Problem details:
Transcribe everything in the listing below exactly, except the pictures.

________________________________________

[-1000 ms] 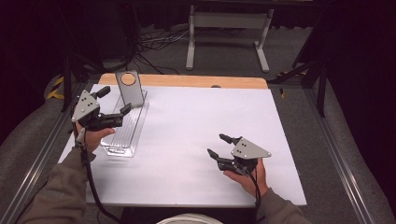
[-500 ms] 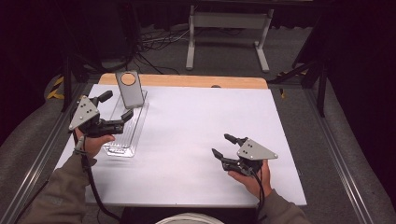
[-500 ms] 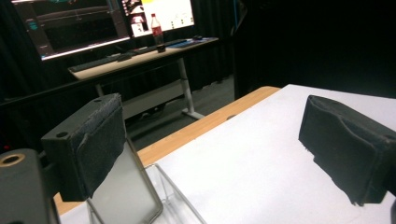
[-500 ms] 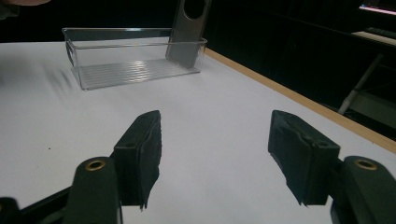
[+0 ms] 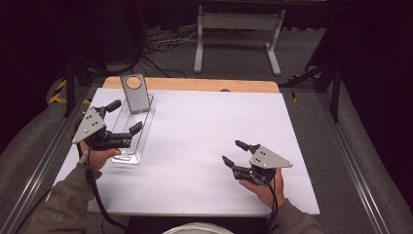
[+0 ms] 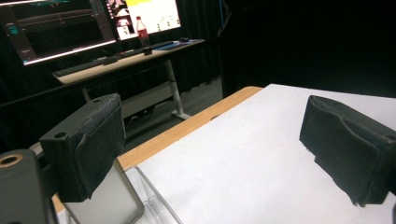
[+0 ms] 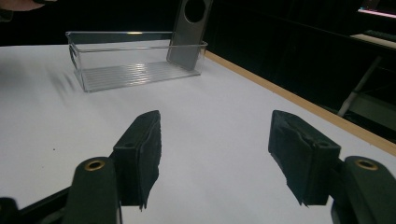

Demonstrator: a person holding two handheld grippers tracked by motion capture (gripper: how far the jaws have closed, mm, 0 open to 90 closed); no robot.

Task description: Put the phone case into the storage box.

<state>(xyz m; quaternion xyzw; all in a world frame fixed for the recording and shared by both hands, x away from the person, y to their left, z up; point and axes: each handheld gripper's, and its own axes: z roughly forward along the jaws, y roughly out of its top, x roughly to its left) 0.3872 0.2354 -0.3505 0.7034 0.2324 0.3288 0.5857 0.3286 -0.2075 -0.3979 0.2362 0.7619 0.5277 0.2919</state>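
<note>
The left gripper hovers with jaws apart and empty over the clear plastic rectangular tray at the table's left. A grey metal plate with a round hole leans upright at the tray's far end (inside it). The right gripper, also spread and empty, sits near right on the white table.

Light falls from above onto the white table, which reads bright against a dark room in every view. Shadows under the hands are faint and soft. The high view is grainy and slightly soft. In the left gripper view, glowing monitors at upper left blur. The clear tray catches pale glints.
</note>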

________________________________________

Result for this task:
[-1000 ms] 
[-500 ms] 
[-500 ms] 
[-500 ms] 
[+0 ms] 
[+0 ms] 
[+0 ms] 

Demonstrator: a person holding two handheld grippers tracked by motion capture (gripper: how far the jaws have closed, mm, 0 open to 90 closed); no robot.

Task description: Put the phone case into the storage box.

<state>(xyz m; quaternion xyzw; all in a world frame fixed for the recording and shared by both hands, x away from the person, y to their left, z up; point and axes: each handheld gripper's, and its own axes: z roughly forward along the jaws, y roughly out of its top, x roughly to its left) 0.3872 0.2354 -0.3505 0.7034 0.2324 0.3288 0.5857 0.3286 -0.2075 -0.3979 0.2362 0.7619 0.5277 0.2919</state>
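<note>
The left gripper hovers with jaws apart and empty over the clear plastic rectangular tray at the table's left. A grey metal plate with a round hole leans upright at the tray's far end (inside it). The right gripper, also spread and empty, sits near right on the white table.

Light falls from above onto the white table, which reads bright against a dark room in every view. Shadows under the hands are faint and soft. The high view is grainy and slightly soft. In the left gripper view, glowing monitors at upper left blur. The clear tray catches pale glints.
</note>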

No more work remains for this exercise.